High school students in Karratha and Roebourne were able to gain an insight into university life and careers in STEM when a team from The University of Western Australia visited the region last week.
With women making up just 16 per cent of Australia’s STEM-skilled workforce and only 10 per cent of people in the Pilbara completing a Bachelor degree or higher (compared to 20.5 per cent in the Perth metropolitan area), the visit aimed to engage students and raise awareness of the opportunities available at university.
The program is an initiative of two equity programs at UWA - Aspire UWA and Girls in Engineering – which carry out workshops to increase university aspirations, in particular STEM courses, for high school students.
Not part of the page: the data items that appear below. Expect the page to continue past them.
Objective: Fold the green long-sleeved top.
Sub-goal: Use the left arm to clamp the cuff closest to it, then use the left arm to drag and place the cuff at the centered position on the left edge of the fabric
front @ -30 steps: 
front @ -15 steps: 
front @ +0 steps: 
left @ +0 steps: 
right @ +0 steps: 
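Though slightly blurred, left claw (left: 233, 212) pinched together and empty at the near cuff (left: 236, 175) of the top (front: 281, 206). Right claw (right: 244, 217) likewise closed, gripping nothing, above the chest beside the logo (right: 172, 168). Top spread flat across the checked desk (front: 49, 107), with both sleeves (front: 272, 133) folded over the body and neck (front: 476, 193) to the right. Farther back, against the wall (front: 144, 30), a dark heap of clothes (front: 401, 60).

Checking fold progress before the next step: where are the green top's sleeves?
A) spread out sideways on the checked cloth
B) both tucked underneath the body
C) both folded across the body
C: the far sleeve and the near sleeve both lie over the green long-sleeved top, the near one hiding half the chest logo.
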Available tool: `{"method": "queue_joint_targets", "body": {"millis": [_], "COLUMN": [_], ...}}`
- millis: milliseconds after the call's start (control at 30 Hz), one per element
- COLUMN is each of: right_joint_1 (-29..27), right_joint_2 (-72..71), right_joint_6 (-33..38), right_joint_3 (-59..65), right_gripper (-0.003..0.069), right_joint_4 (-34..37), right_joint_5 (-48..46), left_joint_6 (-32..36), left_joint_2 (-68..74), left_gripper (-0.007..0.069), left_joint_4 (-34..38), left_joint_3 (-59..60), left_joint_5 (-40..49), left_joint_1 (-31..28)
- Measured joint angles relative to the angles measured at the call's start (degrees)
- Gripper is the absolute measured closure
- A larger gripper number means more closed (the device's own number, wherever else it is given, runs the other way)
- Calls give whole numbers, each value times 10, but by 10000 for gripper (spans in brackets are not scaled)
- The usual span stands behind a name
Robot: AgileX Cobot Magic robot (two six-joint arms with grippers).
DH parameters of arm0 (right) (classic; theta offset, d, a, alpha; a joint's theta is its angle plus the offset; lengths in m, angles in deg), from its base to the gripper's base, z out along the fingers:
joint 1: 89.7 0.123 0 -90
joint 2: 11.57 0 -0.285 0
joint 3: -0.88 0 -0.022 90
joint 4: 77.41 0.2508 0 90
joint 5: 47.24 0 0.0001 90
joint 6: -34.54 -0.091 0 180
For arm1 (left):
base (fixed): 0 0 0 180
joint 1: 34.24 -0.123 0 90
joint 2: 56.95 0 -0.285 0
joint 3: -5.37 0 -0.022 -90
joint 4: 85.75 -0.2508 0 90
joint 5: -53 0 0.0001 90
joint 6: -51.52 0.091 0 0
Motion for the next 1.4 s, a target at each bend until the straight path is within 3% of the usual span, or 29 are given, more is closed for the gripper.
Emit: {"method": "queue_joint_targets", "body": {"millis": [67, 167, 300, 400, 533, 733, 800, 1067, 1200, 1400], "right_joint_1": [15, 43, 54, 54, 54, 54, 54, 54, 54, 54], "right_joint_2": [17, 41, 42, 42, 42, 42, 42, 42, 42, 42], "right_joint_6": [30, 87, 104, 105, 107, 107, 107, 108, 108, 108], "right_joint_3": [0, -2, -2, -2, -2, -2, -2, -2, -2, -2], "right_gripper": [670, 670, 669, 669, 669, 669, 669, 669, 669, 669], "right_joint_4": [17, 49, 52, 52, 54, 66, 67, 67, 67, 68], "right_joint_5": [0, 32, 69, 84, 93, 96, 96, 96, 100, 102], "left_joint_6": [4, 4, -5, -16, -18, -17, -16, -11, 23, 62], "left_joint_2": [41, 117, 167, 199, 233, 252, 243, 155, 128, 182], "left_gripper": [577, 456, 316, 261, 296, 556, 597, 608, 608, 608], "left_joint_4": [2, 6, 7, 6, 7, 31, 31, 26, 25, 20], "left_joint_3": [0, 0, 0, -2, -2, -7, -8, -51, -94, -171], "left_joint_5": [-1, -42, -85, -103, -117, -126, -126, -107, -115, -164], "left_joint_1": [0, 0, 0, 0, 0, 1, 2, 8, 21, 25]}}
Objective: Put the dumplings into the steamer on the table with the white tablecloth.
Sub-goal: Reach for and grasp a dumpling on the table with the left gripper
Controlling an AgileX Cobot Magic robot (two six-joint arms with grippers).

During the visits, school students took part in activities including working within budget constraints to optimise food, housing, energy and population growth, and measured teeth of the Megalodon, an extinct species of big toothed shark that lived millions of years ago, to determine the beast’s size. The activities were designed to teach students how STEM professionals solve complex problems.
UWA Manager Student Equity Tara Broadhurst said although progress was being made, there was still a lack of understanding among many high school students about STEM and the career pathways it could lead to, so raising awareness was important.
“There are many barriers preventing school students from considering science and engineering jobs and still a large under representation of women.”Tara Broadhurst
“Some of these include stereotypes that start at a young age about who is best suited to the field. There is still unfortunately the belief that STEM is a field better suited to men, which inhibits women considering a career in the field.
“With lack of women working in STEM, there are less role models for young women, so this cements stereotypes in the field.
“There is also a lack of understanding about what careers are available in STEM fields – the career options are growing and continue to grow with the rapid changes in technology. For example, when students think of working as an engineer, they often don’t consider areas like biomedical engineering.”